Start of DATA EXTRACTS
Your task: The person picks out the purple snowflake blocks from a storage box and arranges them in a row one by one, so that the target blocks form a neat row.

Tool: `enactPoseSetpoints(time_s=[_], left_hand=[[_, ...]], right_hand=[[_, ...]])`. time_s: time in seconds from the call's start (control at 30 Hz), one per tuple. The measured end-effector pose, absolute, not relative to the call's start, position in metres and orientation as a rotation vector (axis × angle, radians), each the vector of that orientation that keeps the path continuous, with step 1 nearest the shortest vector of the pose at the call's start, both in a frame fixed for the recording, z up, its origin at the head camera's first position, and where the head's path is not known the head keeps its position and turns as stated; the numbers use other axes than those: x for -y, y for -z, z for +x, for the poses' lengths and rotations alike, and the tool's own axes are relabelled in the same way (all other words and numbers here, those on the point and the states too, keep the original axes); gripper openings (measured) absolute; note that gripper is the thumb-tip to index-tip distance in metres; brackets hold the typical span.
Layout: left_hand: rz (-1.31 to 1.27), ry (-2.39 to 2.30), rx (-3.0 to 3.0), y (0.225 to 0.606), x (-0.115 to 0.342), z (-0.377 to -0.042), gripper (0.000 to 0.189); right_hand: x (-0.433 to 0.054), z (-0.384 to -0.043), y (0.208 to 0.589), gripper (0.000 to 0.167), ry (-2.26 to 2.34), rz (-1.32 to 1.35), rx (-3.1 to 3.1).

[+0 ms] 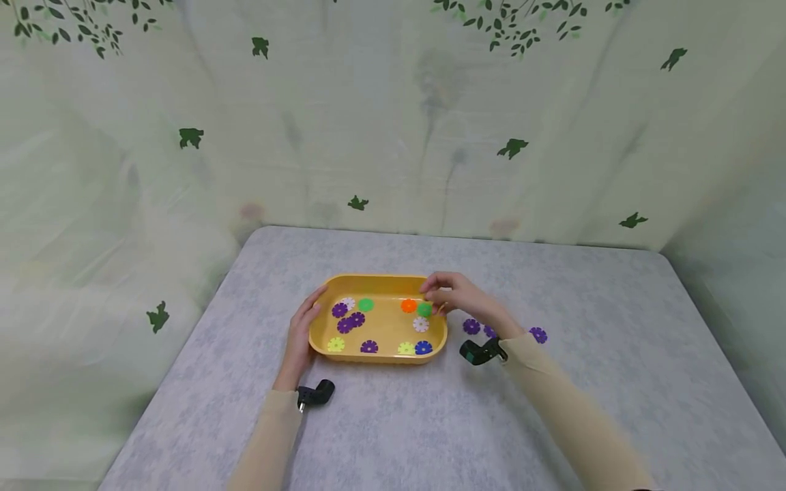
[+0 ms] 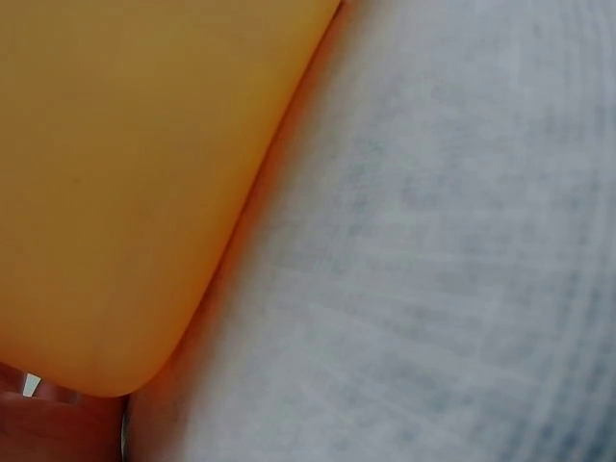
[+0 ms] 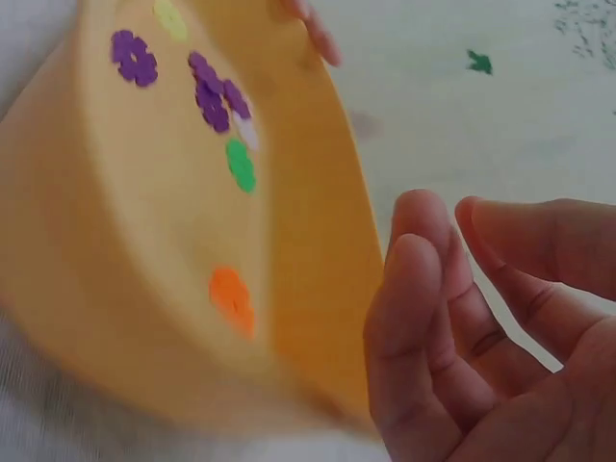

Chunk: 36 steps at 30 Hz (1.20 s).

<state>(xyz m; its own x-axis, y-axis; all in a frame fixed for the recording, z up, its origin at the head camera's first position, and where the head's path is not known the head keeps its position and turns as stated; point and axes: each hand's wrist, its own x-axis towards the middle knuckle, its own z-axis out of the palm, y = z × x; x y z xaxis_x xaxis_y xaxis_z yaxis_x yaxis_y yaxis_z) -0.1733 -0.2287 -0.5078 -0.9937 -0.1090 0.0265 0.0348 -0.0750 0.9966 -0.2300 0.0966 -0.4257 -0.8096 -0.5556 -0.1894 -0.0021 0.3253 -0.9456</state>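
Note:
A yellow tray holds flat, flower-shaped pieces in several colours. At its left end my left hand grips the rim, its fingertips showing over the edge in the right wrist view. Beside the right end is my right hand, thumb and fingers bent loosely toward each other. The right wrist view shows no piece between those fingertips. Near them in the head view are a green piece and an orange piece. Purple pieces overlap at the tray's left.
Several purple pieces lie on the grey table to the right of the tray, partly behind the right wrist. A pale curtain with leaf prints hangs behind the table's far edge. Each wrist carries a small black camera.

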Motion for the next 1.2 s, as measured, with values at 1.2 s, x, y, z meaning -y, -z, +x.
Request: enactPoseSetpoints(time_s=[1.2], left_hand=[[0.113, 2.230, 2.070, 0.507, 0.230, -0.174, 0.041]], right_hand=[[0.021, -0.242, 0.448, 0.030, 0.931, -0.514, -1.625]])
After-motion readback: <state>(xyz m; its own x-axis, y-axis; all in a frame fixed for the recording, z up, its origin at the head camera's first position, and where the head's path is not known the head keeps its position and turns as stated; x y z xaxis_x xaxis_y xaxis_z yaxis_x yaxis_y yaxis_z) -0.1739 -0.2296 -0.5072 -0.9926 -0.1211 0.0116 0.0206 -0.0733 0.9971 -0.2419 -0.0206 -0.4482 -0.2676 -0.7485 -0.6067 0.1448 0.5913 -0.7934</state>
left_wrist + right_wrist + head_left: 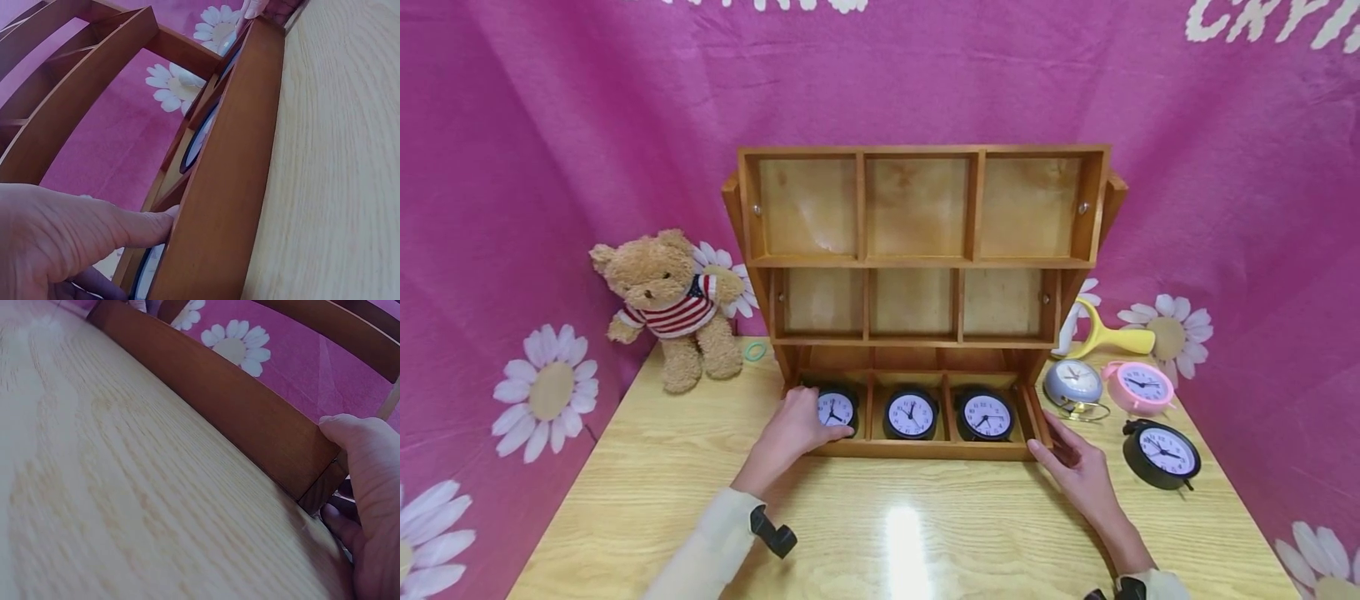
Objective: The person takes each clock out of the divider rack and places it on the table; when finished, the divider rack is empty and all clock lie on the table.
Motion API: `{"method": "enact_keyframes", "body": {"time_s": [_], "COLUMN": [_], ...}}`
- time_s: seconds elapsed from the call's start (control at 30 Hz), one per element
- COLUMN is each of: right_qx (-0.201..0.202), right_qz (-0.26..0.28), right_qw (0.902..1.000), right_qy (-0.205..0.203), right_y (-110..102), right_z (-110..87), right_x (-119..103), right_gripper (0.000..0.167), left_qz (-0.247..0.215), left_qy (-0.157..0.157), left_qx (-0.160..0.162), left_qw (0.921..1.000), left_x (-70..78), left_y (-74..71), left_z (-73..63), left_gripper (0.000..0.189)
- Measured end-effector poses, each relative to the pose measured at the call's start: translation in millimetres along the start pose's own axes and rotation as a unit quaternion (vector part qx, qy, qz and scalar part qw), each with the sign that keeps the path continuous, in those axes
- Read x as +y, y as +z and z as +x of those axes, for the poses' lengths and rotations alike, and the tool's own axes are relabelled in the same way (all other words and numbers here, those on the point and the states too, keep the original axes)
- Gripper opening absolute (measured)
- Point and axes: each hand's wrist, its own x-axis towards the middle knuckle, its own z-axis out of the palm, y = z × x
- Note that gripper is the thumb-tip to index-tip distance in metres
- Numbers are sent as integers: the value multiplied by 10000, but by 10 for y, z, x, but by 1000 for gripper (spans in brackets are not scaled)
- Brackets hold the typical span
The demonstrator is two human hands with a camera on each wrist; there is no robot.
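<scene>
A brown wooden tiered shelf [921,450] stands on the table, its tiers split into compartments. In its bottom tier sit a black alarm clock on the left [838,408], another in the middle [911,415] and a third on the right [987,416]. My left hand [793,425] grips the left clock, thumb along its lower edge and fingers at its far side, partly hidden. At the bottom tier's right front corner, my right hand [1078,471] holds the wood, thumb on the front and fingers along the side. The right wrist view shows that thumb [350,428] against the corner.
Right of the shelf are a blue-grey clock [1073,383], a pink alarm clock [1141,387], a black alarm clock [1161,454] and a yellow-handled object [1112,337]. A teddy bear [670,308] and a green ring [755,351] lie left. Pink cloth [925,75] hangs behind.
</scene>
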Motion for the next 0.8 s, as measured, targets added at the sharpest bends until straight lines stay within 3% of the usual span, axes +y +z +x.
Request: {"method": "enact_keyframes", "body": {"time_s": [0.23, 0.8], "right_qx": [-45, -177], "right_qz": [23, -346], "right_qw": [10000, 9992], "right_qy": [-9, 109], "right_y": [-1, -21], "right_z": [3, 1], "right_x": [28, 45], "right_gripper": [56, 68], "left_qz": [-55, -195], "left_qy": [-232, -301], "left_qx": [-117, -86], "left_qw": [9996, 9993], "left_x": [50, 5], "left_y": [-22, 17], "left_z": [13, 32], "left_gripper": [64, 69]}}
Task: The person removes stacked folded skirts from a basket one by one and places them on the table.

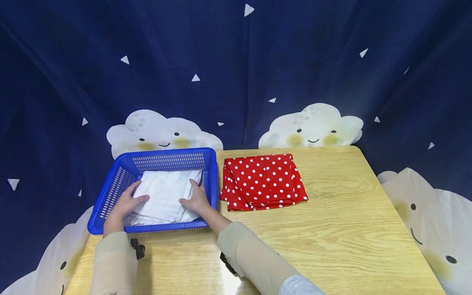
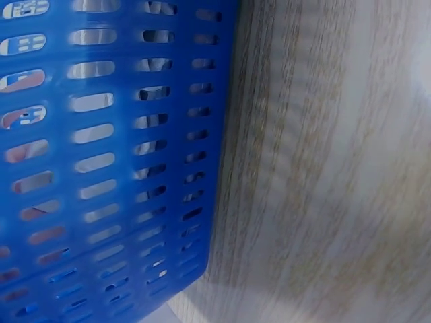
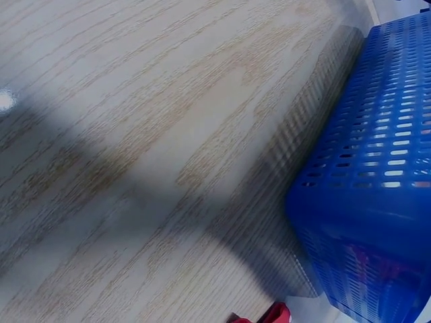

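A folded white cloth lies inside a blue plastic basket with slotted walls, at the left of the table in the head view. My left hand reaches over the front rim to the cloth's left edge, thumb and forefinger spread apart. At the cloth's right edge is my right hand, thumb on the top layer and forefinger pointing toward the back. Other fingers of both hands are mostly hidden. Both wrist views show only the outside of the basket and the tabletop, with neither hand plainly visible.
Right of the basket, a folded red cloth with white dots lies on the wooden table. A corner of it shows in the right wrist view. Behind the table hangs a dark blue curtain with clouds and triangles.
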`<state>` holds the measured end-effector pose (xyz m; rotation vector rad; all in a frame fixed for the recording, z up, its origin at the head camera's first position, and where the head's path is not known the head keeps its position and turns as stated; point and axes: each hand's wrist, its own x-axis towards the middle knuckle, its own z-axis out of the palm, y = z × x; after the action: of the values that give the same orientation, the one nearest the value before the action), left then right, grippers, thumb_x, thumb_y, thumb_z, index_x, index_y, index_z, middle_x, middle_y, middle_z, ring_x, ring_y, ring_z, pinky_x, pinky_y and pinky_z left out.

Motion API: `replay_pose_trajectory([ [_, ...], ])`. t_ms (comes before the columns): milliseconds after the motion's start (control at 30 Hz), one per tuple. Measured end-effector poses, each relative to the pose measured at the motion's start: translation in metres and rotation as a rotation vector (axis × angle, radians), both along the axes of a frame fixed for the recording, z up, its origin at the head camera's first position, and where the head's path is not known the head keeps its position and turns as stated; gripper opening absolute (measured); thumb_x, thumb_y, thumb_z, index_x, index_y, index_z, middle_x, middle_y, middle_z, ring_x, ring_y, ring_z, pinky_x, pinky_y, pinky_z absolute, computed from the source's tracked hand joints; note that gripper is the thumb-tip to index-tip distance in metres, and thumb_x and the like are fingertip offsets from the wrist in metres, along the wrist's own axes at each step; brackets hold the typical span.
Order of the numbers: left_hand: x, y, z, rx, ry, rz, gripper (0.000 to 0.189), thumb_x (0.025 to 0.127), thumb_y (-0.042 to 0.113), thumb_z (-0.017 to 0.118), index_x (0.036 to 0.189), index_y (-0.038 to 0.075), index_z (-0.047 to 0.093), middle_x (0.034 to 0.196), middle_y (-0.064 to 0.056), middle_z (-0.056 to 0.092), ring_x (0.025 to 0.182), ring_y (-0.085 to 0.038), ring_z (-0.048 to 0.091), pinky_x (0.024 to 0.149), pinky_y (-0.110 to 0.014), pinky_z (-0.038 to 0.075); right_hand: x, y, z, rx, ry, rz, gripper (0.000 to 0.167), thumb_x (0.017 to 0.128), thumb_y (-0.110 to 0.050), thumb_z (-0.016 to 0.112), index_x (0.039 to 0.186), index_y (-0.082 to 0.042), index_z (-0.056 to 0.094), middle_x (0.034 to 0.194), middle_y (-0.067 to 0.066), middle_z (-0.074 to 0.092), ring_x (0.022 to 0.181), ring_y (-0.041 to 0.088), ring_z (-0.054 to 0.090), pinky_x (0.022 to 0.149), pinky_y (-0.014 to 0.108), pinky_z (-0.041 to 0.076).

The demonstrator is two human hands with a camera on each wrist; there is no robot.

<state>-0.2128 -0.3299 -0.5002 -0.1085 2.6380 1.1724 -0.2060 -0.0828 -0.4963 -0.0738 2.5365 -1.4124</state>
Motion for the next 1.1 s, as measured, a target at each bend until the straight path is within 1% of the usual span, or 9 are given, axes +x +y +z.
replay_pose_trajectory([
  [400, 0.002, 0.001, 0.003, 0.079, -0.035, 0.061, 0.070, 0.090, 0.019, 0.053, 0.146, 0.003, 0.013, 0.142, -0.036, 0.015, 0.124, -0.051, 0.028, 0.099, -0.056, 0.030, -0.003, 0.000, -0.004, -0.055, -0.060, 0.031, 0.068, 0.074, -0.012, 0.072, 0.135, -0.004, 0.042, 0.132, 0.022, 0.045, 0.123, 0.036, 0.041, 0.100, 0.042, 0.036],
  [467, 0.003, 0.001, 0.004, 0.092, -0.021, 0.062, 0.069, 0.090, 0.018, 0.053, 0.145, 0.003, 0.014, 0.141, -0.036, 0.017, 0.122, -0.050, 0.031, 0.098, -0.055, 0.032, -0.012, -0.004, -0.021, -0.064, -0.058, 0.025, 0.068, 0.074, -0.012, 0.073, 0.135, -0.005, 0.044, 0.132, 0.021, 0.045, 0.123, 0.035, 0.041, 0.101, 0.042, 0.036],
  [600, 0.003, 0.001, 0.005, 0.121, 0.006, 0.066, 0.068, 0.090, 0.016, 0.054, 0.145, 0.002, 0.016, 0.139, -0.037, 0.023, 0.119, -0.047, 0.036, 0.096, -0.053, 0.035, -0.041, -0.015, -0.097, -0.036, 0.111, 0.032, 0.063, 0.073, -0.024, 0.073, 0.130, -0.010, 0.050, 0.126, 0.014, 0.052, 0.116, 0.029, 0.049, 0.094, 0.035, 0.042],
  [667, 0.004, 0.001, 0.006, 0.132, 0.014, 0.070, 0.068, 0.090, 0.016, 0.055, 0.145, 0.003, 0.017, 0.137, -0.036, 0.026, 0.117, -0.046, 0.038, 0.095, -0.052, 0.036, -0.049, -0.017, -0.118, -0.015, 0.189, 0.027, 0.060, 0.072, -0.026, 0.073, 0.126, -0.011, 0.054, 0.121, 0.011, 0.056, 0.112, 0.025, 0.052, 0.090, 0.031, 0.044],
  [733, 0.004, 0.002, 0.006, 0.135, 0.023, 0.070, 0.068, 0.090, 0.017, 0.055, 0.145, 0.003, 0.018, 0.137, -0.036, 0.026, 0.117, -0.045, 0.039, 0.095, -0.052, 0.036, -0.045, -0.015, -0.106, -0.031, 0.197, 0.011, 0.057, 0.070, -0.022, 0.075, 0.123, -0.011, 0.057, 0.118, 0.010, 0.058, 0.110, 0.025, 0.053, 0.090, 0.031, 0.044],
  [767, 0.004, 0.002, 0.006, 0.133, 0.028, 0.071, 0.067, 0.090, 0.018, 0.055, 0.145, 0.003, 0.018, 0.138, -0.035, 0.026, 0.117, -0.045, 0.039, 0.095, -0.052, 0.036, -0.039, -0.014, -0.093, -0.013, 0.228, -0.011, 0.053, 0.070, -0.017, 0.073, 0.121, -0.008, 0.059, 0.115, 0.012, 0.059, 0.108, 0.026, 0.054, 0.089, 0.031, 0.045],
  [900, 0.005, 0.003, 0.008, 0.128, 0.052, 0.074, 0.066, 0.090, 0.018, 0.055, 0.145, 0.003, 0.021, 0.138, -0.034, 0.028, 0.116, -0.043, 0.040, 0.093, -0.050, 0.038, -0.013, -0.003, -0.028, -0.067, 0.181, -0.054, 0.049, 0.065, -0.001, 0.071, 0.114, -0.004, 0.063, 0.111, 0.015, 0.061, 0.107, 0.030, 0.055, 0.091, 0.033, 0.044],
  [967, 0.005, 0.003, 0.010, 0.125, 0.066, 0.082, 0.066, 0.090, 0.019, 0.056, 0.144, 0.003, 0.022, 0.138, -0.033, 0.029, 0.115, -0.041, 0.041, 0.091, -0.044, 0.040, -0.005, -0.001, -0.012, -0.071, 0.205, -0.068, 0.047, 0.065, 0.003, 0.067, 0.111, -0.001, 0.064, 0.107, 0.016, 0.062, 0.103, 0.030, 0.057, 0.088, 0.031, 0.045],
  [1100, 0.005, 0.003, 0.011, 0.140, 0.085, 0.100, 0.065, 0.090, 0.019, 0.057, 0.144, 0.004, 0.025, 0.139, -0.031, 0.030, 0.115, -0.037, 0.042, 0.082, -0.026, 0.041, -0.002, 0.001, -0.004, -0.075, 0.219, -0.078, 0.047, 0.064, 0.005, 0.066, 0.110, 0.000, 0.064, 0.103, 0.015, 0.062, 0.099, 0.029, 0.058, 0.086, 0.030, 0.046],
])
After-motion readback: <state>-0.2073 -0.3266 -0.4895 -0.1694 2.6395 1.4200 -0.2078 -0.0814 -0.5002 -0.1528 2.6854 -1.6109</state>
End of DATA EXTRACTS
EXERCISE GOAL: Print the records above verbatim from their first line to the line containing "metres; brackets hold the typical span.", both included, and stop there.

FINISHED EXERCISE:
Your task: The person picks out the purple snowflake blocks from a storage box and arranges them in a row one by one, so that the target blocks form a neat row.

Tool: `enactPoseSetpoints(time_s=[_], left_hand=[[_, ...]], right_hand=[[_, ...]])`. time_s: time in seconds from the call's start (control at 30 Hz), one per tuple. The measured end-effector pose, absolute, not relative to the call's start, position in metres and orientation as a rotation vector (axis × angle, radians), each the vector of that orientation that keeps the path continuous, with step 1 nearest the shortest vector of the pose at the call's start, both in a frame fixed for the recording, z up, its origin at the head camera's first position, and where the head's path is not known the head keeps its position and turns as stated; the numbers use other axes than those: x for -y, y for -z, z for +x, for the poses' lengths and rotations alike, and the tool's own axes are relabelled in the same way (all other words and numbers here, those on the point and the states too, keep the original axes); gripper openings (measured) absolute; note that gripper is the thumb-tip to index-tip distance in metres; brackets hold the typical span.

What appears above is the complete answer.